When Beef first exploded onto Netflix, it felt like a lightning-in-a-bottle moment. Its razor-sharp writing, escalating absurdity, and career-defining performances turned a petty road rage incident into a full-blown existential spiral. Audiences loved it. So the idea of a second season, particularly one that resets the story with an entirely new cast and conflict, is bound to provoke mixed feelings. Can you replicate something so specific without diluting what made it special? Not exactly, but that might be the point.


This time, the Beef begins not with a car park confrontation but a moment of uncomfortable voyeurism. A Gen-Z couple, Ashley (Cailee Spaeny) and Austin (Charles Melton), witness a volatile argument between their millennial boss Joshua (Oscar Isaac) and his wife Lindsay (Carey Mulligan). What begins as intrigue quickly curdles into entanglement, as the younger couple are pulled into the older pair’s unravelling marriage.

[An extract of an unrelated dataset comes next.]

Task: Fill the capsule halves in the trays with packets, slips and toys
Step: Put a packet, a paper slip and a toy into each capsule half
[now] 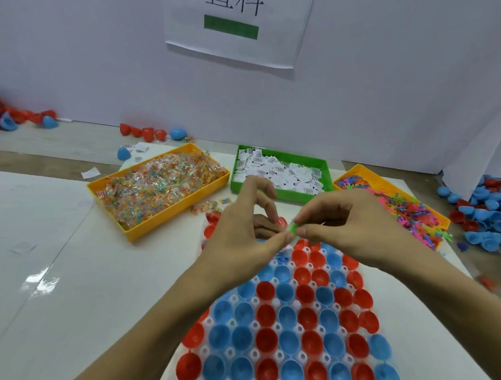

If season one was about how small grievances can metastasise into all-consuming vendettas, season two tries to broaden the lens. At the centre of this ecosystem is Chairwoman Park (Youn Yuh Jung), whose approval is treated like currency, even as she quietly navigates her own scandal involving her husband (Song Kang Ho).


The shift in scale is both the season’s greatest strength and its occasional stumbling block. On the one hand, it allows Beef to evolve. The writing retains its signature bite, dialogue that crackles with passive-aggressive tension and moments of startling emotional clarity, but now applies it across generational and class divides. Ashley and Austin’s wide-eyed opportunism contrasts sharply with Joshua and Lindsay’s brittle, performative success. Everyone is watching everyone else, and no one is entirely honest about what they want.



Performances are, once again, the driving force and main reason to watch this series. Oscar Isaac is magnetic as Joshua, a man whose charm barely conceals a simmering volatility. Carey Mulligan matches him beat for beat, her Lindsay oscillating between icy composure and barely suppressed rage. Their marriage is the show’s most compelling battleground; you're waiting for them to explode at someone, or each other. Spaeny and Melton bring a different energy. Their characters are less defined, intentionally so, shaped by their proximity to power rather than any firm sense of identity. They have an interesting dynamic, though it occasionally leaves them feeling underdeveloped. They're not as captivating as Joshua and Lindsay, but they do help push the narrative along.


The series pivots between dark comedy and psychological drama with impressive agility. One moment you’re laughing at the absurdity of a social misstep; the next, you’re watching a relationship quietly disintegrate. That unpredictability is part of its appeal, though season two leans slightly more into drama, sacrificing some of the anarchic energy that defined its predecessor. As the story continues, the series does well in building tension and keeping the audience guessing at what's going to happen next.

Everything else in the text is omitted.